俗な「唯物論的なヨーロッパ文明」はフョードルを殺し、イワンを狂わせる。この構図はなにやらプーチンとトランプの今日を予言している。

現代の裁判における事実認定は民事でも刑事でも証拠によって行われ、人の話を証拠として用いるには証人尋問が行われる。そして証明したい事実に辿りつくまで証明しようとする側からの主尋問と証明させまいとする側からの反対尋問での弾劾が交差する。ドミートリの弁護人フェチュコーウィチ弁護士と検事イッポリートの論戦は現代日本の裁判でも変わらない。

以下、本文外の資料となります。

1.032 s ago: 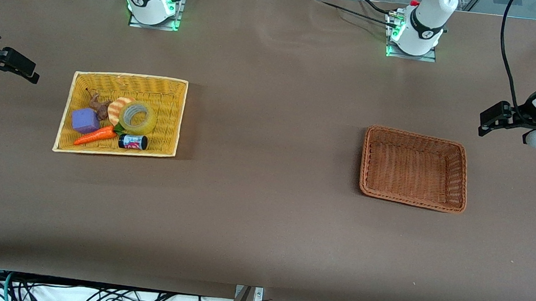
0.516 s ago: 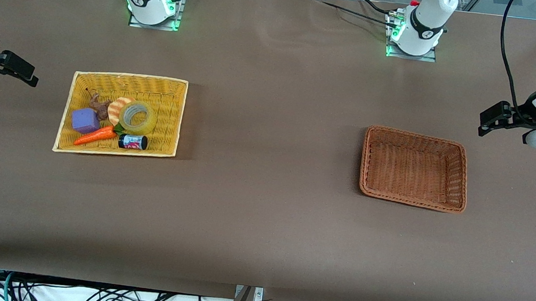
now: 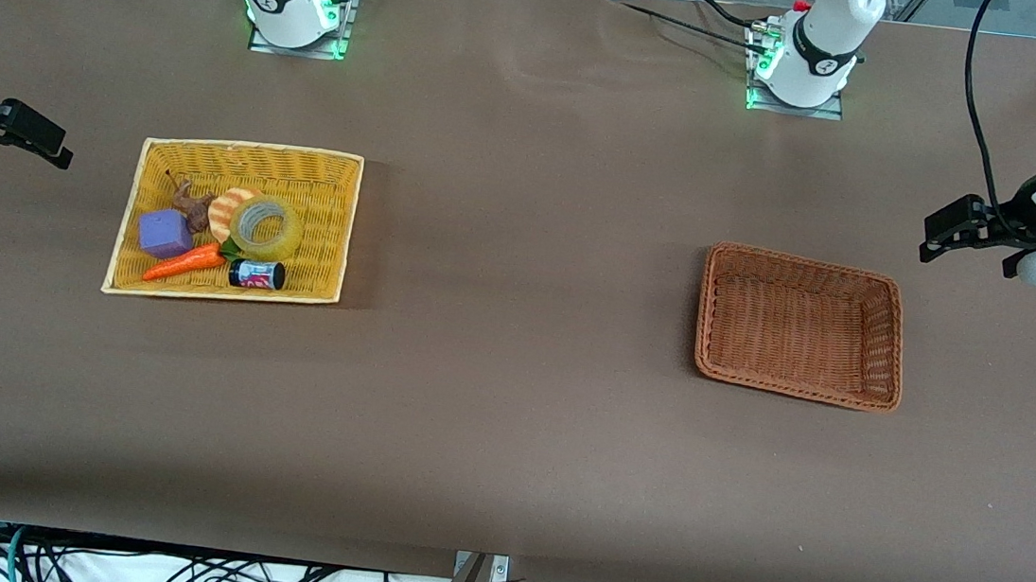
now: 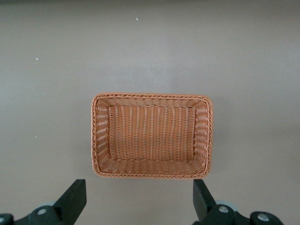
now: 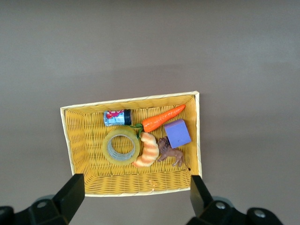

ドミトリーが容疑者として逮捕されてから20年のシベリア送りという判決が出るまでは冤罪を巡る法廷劇として楽しめる。多くの決定的ではないが陪審員の心証を固めるの十分すぎるほどの例をだされると現代でも冤罪の可能性は極めて高まる。犯人探しについで、現在でも十分通じる冤罪の恐怖を描いて読者の興味をつないでいく。一体判決はどのようにでるのだろうか。優秀な弁護士に対して生涯をかけた法定論争に命をかける検事との対決は読者も陪審員として出席したならば有罪か無罪かの判断に苦しむにちがいない。

この法定での双方の論告や証言は、これまでの筋の異なった視点(検事と弁護士)からの解説にもなっていて、読者の判断次第ではどちらの意見にも組しうるような展開になっている。多面的な見方、ポリフォニー的視線の真骨頂がこの法廷論争と言える。